= Prompt =
Needed from the data below: every line from the one with "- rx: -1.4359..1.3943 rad" up to and including the one with "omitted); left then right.", repeated exactly and with nothing else.

::: Exercise input :::

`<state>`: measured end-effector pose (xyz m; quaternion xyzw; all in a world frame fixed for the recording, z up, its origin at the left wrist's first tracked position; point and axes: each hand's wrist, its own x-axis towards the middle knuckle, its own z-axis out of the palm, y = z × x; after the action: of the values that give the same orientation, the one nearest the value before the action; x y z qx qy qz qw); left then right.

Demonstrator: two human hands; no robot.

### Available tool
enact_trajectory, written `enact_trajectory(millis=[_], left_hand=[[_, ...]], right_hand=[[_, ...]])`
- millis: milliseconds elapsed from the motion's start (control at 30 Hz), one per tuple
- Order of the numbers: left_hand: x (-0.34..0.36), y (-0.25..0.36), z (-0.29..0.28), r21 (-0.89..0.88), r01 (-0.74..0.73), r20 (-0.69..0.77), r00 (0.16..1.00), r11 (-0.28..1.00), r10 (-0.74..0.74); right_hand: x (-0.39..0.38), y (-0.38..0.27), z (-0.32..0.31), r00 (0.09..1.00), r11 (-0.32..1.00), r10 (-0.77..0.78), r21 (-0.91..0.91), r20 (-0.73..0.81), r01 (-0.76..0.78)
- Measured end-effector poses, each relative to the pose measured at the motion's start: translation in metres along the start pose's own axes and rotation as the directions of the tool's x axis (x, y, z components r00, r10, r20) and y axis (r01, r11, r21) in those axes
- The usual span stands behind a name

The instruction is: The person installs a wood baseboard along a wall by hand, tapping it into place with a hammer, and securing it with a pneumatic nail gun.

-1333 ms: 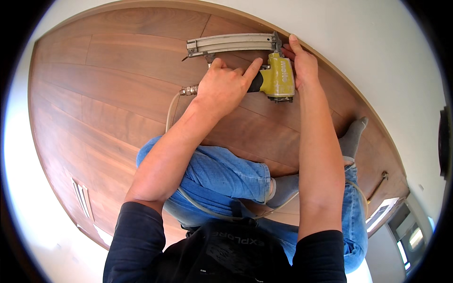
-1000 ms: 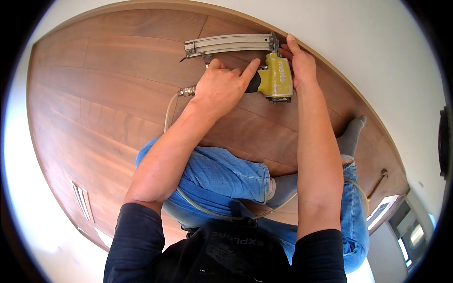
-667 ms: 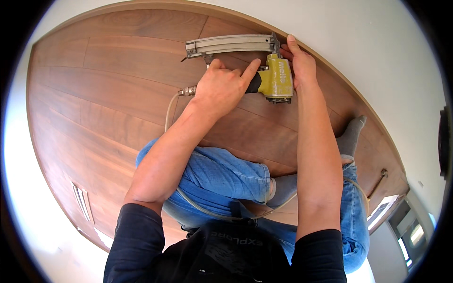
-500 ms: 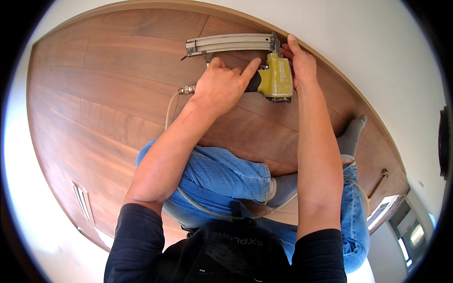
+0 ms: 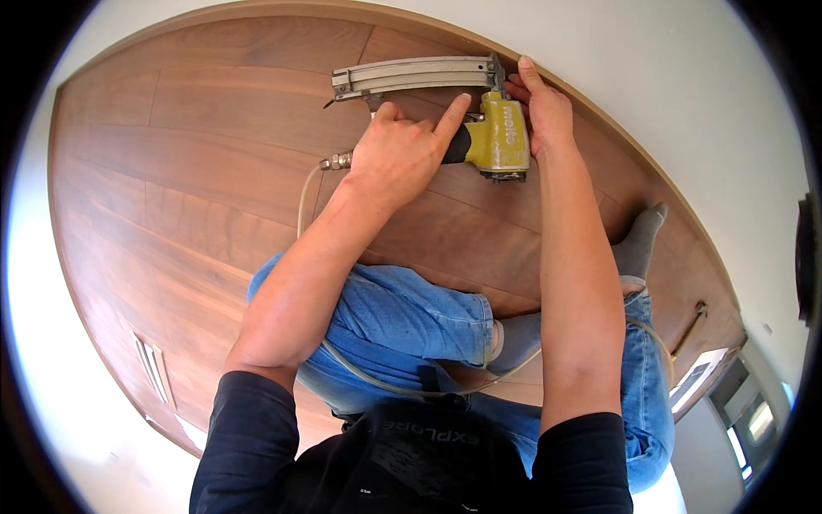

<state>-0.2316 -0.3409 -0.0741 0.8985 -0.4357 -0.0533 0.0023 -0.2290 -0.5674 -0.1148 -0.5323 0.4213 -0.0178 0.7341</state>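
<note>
My left hand (image 5: 396,152) is wrapped round the black grip of a yellow-green pneumatic nail gun (image 5: 501,135), its index finger stretched toward the body. The gun's long metal magazine (image 5: 419,75) points left, and its nose is at the brown baseboard (image 5: 445,27) along the wall. My right hand (image 5: 550,116) is beside the nose, thumb stretched up against the baseboard and fingers extended behind the gun, their tips partly hidden. A pale air hose (image 5: 304,201) runs from the metal coupling behind the grip.
Wood plank flooring (image 5: 197,111) spreads out to the left, bordered by a white wall (image 5: 668,60). My legs in blue jeans (image 5: 411,313) are folded below, with the hose passing across them. A hammer-like tool (image 5: 689,330) lies at the right; pale strips (image 5: 152,368) lie at the lower left.
The nail gun and both hands appear very slightly higher and to the left in the picture. The grip and the right hand's pose look the same.
</note>
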Motion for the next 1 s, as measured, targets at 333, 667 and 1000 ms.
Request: enact_trajectory(millis=[333,667,1000], left_hand=[[0.0002,0.0019,0.0028,-0.007,0.006,-0.034,0.999,1.000,-0.006],[0.0007,0.0014,0.0074,-0.059,0.033,-0.029,0.999,0.998,-0.034],[0.0010,0.0045,0.0050,-0.054,0.040,-0.028,0.999,0.998,-0.042]], right_hand=[[-0.0020,-0.0005,0.0000,1.000,1.000,-0.014,0.010,0.001,0.014],[-0.0007,0.0003,0.0009,1.000,1.000,-0.008,-0.006,0.000,0.008],[0.0028,0.0018,-0.0017,0.999,0.999,-0.038,0.009,0.024,0.038]])
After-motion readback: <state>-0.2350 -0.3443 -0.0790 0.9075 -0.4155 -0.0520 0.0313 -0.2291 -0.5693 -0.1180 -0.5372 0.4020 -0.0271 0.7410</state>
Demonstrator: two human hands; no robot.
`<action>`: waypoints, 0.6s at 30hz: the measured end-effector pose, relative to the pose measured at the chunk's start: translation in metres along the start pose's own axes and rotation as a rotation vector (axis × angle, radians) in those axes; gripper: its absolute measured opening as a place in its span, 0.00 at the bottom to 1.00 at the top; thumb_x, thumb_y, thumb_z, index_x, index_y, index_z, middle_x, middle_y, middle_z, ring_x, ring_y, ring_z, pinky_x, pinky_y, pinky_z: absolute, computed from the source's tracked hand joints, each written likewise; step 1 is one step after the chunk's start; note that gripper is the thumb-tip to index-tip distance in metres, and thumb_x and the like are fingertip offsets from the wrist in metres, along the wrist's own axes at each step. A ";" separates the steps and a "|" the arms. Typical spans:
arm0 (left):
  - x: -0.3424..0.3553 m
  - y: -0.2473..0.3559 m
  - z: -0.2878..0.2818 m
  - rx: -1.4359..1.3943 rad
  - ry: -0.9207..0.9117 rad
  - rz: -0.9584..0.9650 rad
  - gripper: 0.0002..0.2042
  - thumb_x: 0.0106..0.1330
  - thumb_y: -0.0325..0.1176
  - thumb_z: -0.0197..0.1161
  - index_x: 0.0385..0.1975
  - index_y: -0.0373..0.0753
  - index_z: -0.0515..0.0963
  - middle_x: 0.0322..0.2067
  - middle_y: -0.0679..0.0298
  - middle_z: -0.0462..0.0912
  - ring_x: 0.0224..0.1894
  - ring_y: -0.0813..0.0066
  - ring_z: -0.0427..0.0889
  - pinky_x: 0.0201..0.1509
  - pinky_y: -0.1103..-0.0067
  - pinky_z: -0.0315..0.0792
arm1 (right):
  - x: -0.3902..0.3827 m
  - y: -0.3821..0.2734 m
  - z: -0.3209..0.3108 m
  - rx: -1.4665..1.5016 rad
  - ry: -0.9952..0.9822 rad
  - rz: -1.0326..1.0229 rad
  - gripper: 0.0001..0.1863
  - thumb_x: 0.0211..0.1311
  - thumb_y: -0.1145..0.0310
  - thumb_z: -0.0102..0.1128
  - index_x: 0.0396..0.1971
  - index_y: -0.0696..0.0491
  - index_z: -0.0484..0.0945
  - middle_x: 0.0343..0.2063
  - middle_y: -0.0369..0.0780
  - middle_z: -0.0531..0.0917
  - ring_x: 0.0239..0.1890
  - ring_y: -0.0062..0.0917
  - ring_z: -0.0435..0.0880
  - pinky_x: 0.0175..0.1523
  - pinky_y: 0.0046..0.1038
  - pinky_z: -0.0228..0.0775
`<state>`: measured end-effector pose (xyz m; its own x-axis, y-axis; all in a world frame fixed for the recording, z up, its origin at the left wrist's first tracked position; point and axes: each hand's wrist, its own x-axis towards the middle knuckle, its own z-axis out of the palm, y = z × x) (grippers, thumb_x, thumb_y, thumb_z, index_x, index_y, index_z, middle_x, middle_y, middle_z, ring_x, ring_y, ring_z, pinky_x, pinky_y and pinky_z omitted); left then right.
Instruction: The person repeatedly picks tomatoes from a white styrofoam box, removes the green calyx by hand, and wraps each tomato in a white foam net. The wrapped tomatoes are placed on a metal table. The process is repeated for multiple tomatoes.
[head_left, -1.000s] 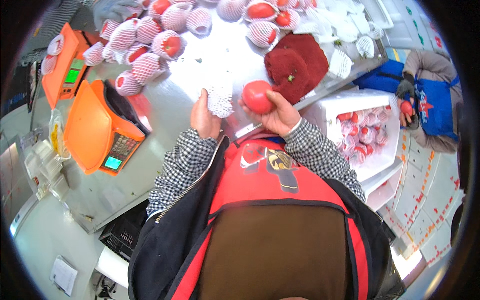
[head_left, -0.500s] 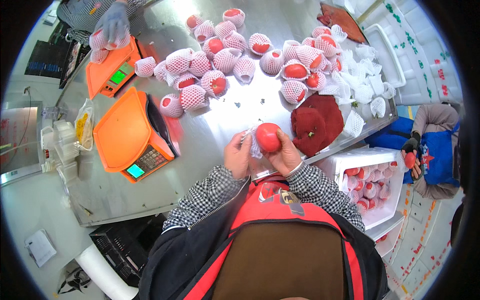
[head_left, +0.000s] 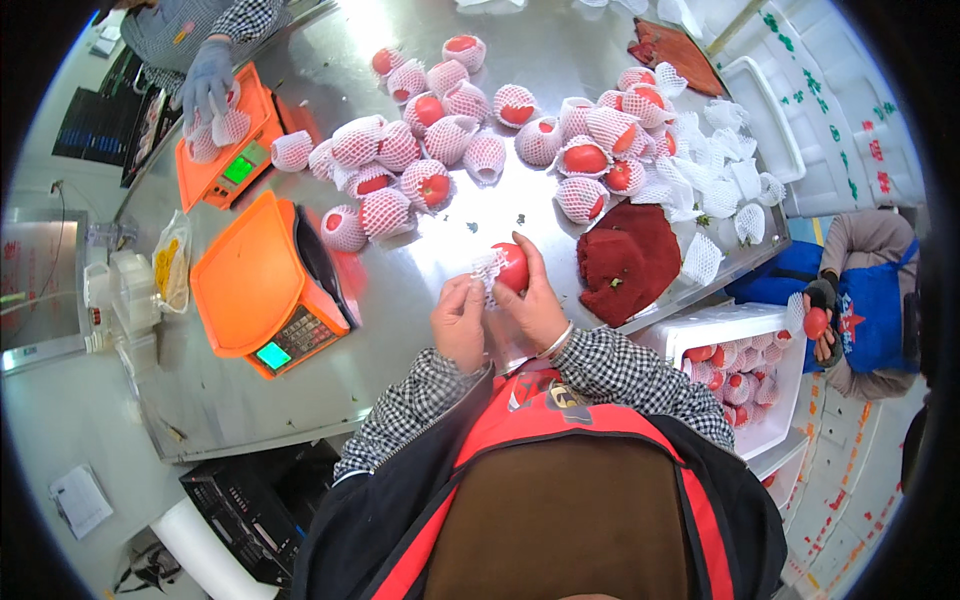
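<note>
A red tomato (head_left: pixel 512 262) is in my right hand (head_left: pixel 535 300), its fingers wrapped round the side. A white foam net sleeve (head_left: pixel 487 268) partly covers the tomato's left side, and my left hand (head_left: pixel 461 320) pinches that net from the lower left. Both hands are close together above the steel table (head_left: pixel 420 285). Beyond them lie several netted tomatoes (head_left: pixel 357 147). A dark red cloth (head_left: pixel 645 260) is to the right of my hands, with loose foam nets (head_left: pixel 730 180) past it.
Two orange scales (head_left: pixel 230 290) stand at left. A gloved co-worker's hand (head_left: pixel 208 80) rests on netted tomatoes at the back scale. At right, another person (head_left: pixel 865 320) holds a tomato beside a white foam box of netted fruit (head_left: pixel 735 390). A white tray (head_left: pixel 775 120) lies at the back right.
The tomato in my right hand has moved left into the foam net held by my left hand. Both hands have come together. The view has shifted, showing more of the table.
</note>
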<state>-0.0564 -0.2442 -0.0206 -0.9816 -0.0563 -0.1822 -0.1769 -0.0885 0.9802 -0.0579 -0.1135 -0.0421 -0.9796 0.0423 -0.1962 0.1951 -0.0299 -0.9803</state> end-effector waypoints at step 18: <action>0.050 -0.028 -0.048 -0.663 -0.259 -0.689 0.16 0.73 0.39 0.47 0.45 0.31 0.72 0.41 0.53 0.80 0.41 0.62 0.82 0.47 0.66 0.77 | 0.001 -0.007 -0.024 0.545 -0.362 0.555 0.21 0.59 0.60 0.65 0.48 0.54 0.74 0.36 0.36 0.80 0.37 0.21 0.80 0.37 0.25 0.76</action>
<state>-0.0969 -0.2924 -0.0604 -0.6787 0.4291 -0.5960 -0.7169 -0.5634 0.4107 -0.0588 -0.0889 -0.0358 -0.7217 -0.4395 -0.5348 0.6918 -0.4316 -0.5789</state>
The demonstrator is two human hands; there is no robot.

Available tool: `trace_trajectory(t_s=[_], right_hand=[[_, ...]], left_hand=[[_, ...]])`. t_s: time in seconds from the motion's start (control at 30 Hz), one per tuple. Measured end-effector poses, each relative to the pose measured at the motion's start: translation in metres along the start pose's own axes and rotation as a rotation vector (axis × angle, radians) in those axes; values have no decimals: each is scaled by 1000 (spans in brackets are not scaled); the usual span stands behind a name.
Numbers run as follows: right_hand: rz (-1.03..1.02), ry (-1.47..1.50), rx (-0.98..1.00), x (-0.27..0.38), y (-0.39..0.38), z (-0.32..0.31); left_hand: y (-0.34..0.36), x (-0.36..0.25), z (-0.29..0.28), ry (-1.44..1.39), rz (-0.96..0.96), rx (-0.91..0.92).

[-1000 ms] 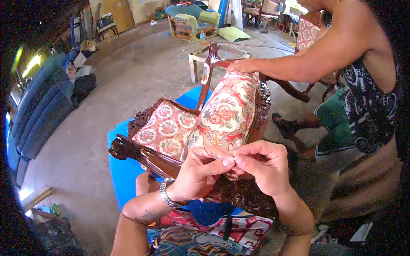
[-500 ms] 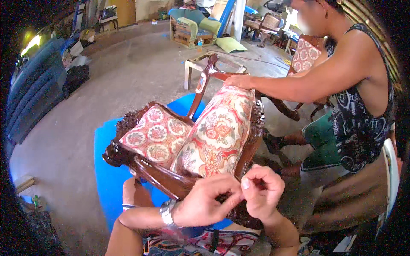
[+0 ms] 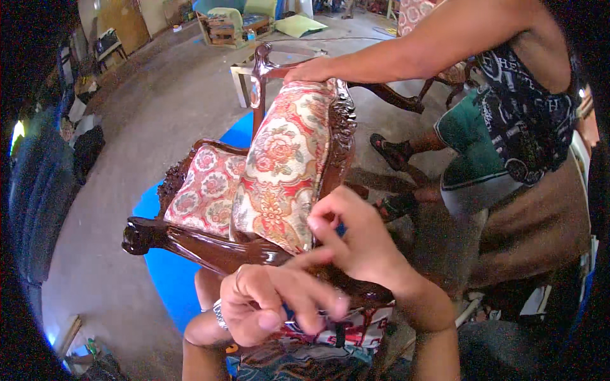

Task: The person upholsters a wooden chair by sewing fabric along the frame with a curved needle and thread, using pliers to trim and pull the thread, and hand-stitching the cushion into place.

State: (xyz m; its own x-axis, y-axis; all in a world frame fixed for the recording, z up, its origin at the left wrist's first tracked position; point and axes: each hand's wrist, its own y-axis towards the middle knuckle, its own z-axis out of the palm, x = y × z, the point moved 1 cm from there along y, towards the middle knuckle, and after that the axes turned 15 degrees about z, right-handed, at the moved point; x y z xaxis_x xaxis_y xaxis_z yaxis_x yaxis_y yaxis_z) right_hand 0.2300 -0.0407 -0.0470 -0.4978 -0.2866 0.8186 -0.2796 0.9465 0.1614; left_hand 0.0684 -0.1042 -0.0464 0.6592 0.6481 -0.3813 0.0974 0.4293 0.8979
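A carved, glossy dark-wood armchair [image 3: 203,251] lies tipped in front of me, its upholstered panels covered in red-and-cream floral fabric [image 3: 279,152]. My right hand [image 3: 356,238] is raised over the near corner of the larger panel. Its thumb and forefinger come together in a pinch; anything between them is too small to make out. Lower and to the left is my left hand [image 3: 270,301], with a metal-banded watch [image 3: 219,314] at the wrist. Its fingers are spread, partly blurred, and no object shows in them. A co-worker's hand [image 3: 311,70] rests on the far top of the chair.
Beneath the chair lies a blue sheet [image 3: 168,279]. The co-worker [image 3: 508,127] stands at the right, with a brown cloth-covered piece [image 3: 534,235] nearby. A low wooden frame [image 3: 240,86] stands behind the chair. Dark blue padded forms [image 3: 44,203] line the left side.
My hands have parted: the right rose and moved slightly left, while the left moved left with its fingers spreading. The view has shifted, and the co-worker's hand stays on the chair.
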Motion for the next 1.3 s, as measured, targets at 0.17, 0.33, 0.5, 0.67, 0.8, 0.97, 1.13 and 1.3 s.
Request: trace_trajectory(t_s=[0.17,0.33,0.5,0.67,0.8,0.97,1.13,1.3], right_hand=[[-95,127,47,9,-10,-18],[-399,293,76,16,-37,-38],[-392,300,25,-2,-46,-38],[-439,229,-125,-11,-49,-30],[-337,283,-113,-10,-47,-24],[-90,900,-42,-17,-45,-13],[175,1611,214,-25,-46,-37],[-190,1418,-176,-45,-55,-77]], left_hand=[[7,-6,30,392,-339,-228],[19,-12,42,1277,-394,304],[18,3,55,1222,-534,406],[18,5,58,1223,-628,438],[21,14,46,1262,-520,454],[10,31,29,1160,-277,381],[-1,37,42,1015,-331,506],[60,40,-37,704,-515,699]])
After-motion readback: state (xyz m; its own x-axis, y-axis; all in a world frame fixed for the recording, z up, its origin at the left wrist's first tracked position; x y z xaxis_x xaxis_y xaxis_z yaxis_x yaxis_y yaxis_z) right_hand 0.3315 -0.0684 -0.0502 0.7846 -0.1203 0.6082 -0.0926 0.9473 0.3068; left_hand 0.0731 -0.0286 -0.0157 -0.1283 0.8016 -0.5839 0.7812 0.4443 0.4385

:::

= Task result =
  - rx: -1.4359..1.3943 rad
  - ry: -0.9207..0.9117 rad
  - rz: -0.9584..0.9650 rad
  - gripper: 0.0002..0.2042
  - thumb_x: 0.0106..0.1330
  - thumb_y: -0.0325..0.1176
  - thumb_z: -0.0197..0.1161
  - index_x: 0.0385..0.1975
  - index_y: -0.0373..0.0753
  - index_z: -0.0515..0.0963
  - middle_x: 0.0322..0.2067
  - middle_y: -0.0679..0.0298
  - middle_z: -0.0462..0.0912
  - ring_x: 0.0224..0.1894
  - ring_y: -0.0813..0.0066
  - ring_z: -0.0427..0.0889
  - pinky_x: 0.0201..0.1509
  - pinky_y: -0.1103..-0.0067
  - pinky_z: -0.0315..0.0792
arm1 (right):
  - x: -0.3902..0.3827 m
  - y: -0.3821..0.2734 m
  - z: -0.3209..0.3108 m
  - rx: -1.4665..1.5016 rad
  - ry: -0.9952..0.9822 rad
  - rz: -1.0326..1.0229 rad
  - gripper: 0.0001..0.1863
  - thumb_x: 0.0211..0.1311
  - thumb_y: -0.1145..0.0310
  - thumb_z: -0.0102..0.1128
  - index_x: 0.0396..0.1971
  - index_y: -0.0696..0.0491
  - index_z: -0.0484..0.0945
  - middle_x: 0.0343..0.2063
  - middle_y: -0.0369..0.0780
  - middle_z: -0.0531..0.0917
  - ring_x: 0.0239..0.1890
  - ring_y: -0.0062..0.0917
  - ring_z: -0.0435..0.0880
  - pinky_x: 0.0175..0.1523
  - pinky_y: 0.0046..0.1038
  - pinky_z: -0.0228..0.0775
`<state>`: measured end-effector pose (xyz m; its own x-axis, y-axis; all in a world frame fixed for the recording, z up, its origin at the left wrist's first tracked position; point and axes: each hand's wrist, its own x-axis towards the middle knuckle, its own z-axis out of the palm, y = z × x) (grippers, thumb_x, thumb_y, thumb_z, index_x, index_y, index_z, middle_x, middle_y, middle_z, ring_x, ring_y, ring_z, pinky_x, pinky_y and pinky_z omitted); left then right.

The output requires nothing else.